Would you return the complete listing below word for word?

⟨

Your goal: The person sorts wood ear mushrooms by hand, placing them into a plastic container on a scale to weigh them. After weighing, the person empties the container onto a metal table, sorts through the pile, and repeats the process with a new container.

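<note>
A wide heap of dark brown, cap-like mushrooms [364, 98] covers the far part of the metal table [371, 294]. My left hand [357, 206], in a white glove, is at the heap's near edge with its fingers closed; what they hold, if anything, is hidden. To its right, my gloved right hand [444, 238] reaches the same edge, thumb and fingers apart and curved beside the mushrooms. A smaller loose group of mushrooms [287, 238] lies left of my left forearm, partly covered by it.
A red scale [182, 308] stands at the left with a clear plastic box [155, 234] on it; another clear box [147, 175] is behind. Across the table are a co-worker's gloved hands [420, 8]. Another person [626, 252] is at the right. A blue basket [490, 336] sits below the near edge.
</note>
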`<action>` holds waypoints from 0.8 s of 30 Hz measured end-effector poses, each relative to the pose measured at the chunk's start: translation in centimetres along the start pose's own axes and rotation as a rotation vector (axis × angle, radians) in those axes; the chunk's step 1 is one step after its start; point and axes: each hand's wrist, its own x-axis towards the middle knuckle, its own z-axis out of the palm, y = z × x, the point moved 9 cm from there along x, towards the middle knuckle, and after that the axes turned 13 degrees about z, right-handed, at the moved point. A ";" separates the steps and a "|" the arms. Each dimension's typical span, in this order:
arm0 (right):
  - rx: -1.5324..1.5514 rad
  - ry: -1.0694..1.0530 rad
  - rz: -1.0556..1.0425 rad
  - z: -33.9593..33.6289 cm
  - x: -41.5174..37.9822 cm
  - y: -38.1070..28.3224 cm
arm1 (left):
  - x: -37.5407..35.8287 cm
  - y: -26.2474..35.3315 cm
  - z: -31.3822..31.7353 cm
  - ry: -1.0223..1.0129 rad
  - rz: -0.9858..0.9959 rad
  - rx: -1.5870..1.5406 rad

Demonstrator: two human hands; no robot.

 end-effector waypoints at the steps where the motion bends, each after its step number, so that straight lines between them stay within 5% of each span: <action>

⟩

*FINISHED TASK*
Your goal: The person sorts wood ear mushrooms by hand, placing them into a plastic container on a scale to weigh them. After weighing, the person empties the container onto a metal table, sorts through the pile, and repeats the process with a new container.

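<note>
A wide heap of dark brown, cap-like mushrooms [364, 98] covers the far part of the metal table [371, 294]. My left hand [357, 206], in a white glove, is at the heap's near edge with its fingers closed; what they hold, if anything, is hidden. To its right, my gloved right hand [444, 238] reaches the same edge, thumb and fingers apart and curved beside the mushrooms. A smaller loose group of mushrooms [287, 238] lies left of my left forearm, partly covered by it.
A red scale [182, 308] stands at the left with a clear plastic box [155, 234] on it; another clear box [147, 175] is behind. Across the table are a co-worker's gloved hands [420, 8]. Another person [626, 252] is at the right. A blue basket [490, 336] sits below the near edge.
</note>
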`<action>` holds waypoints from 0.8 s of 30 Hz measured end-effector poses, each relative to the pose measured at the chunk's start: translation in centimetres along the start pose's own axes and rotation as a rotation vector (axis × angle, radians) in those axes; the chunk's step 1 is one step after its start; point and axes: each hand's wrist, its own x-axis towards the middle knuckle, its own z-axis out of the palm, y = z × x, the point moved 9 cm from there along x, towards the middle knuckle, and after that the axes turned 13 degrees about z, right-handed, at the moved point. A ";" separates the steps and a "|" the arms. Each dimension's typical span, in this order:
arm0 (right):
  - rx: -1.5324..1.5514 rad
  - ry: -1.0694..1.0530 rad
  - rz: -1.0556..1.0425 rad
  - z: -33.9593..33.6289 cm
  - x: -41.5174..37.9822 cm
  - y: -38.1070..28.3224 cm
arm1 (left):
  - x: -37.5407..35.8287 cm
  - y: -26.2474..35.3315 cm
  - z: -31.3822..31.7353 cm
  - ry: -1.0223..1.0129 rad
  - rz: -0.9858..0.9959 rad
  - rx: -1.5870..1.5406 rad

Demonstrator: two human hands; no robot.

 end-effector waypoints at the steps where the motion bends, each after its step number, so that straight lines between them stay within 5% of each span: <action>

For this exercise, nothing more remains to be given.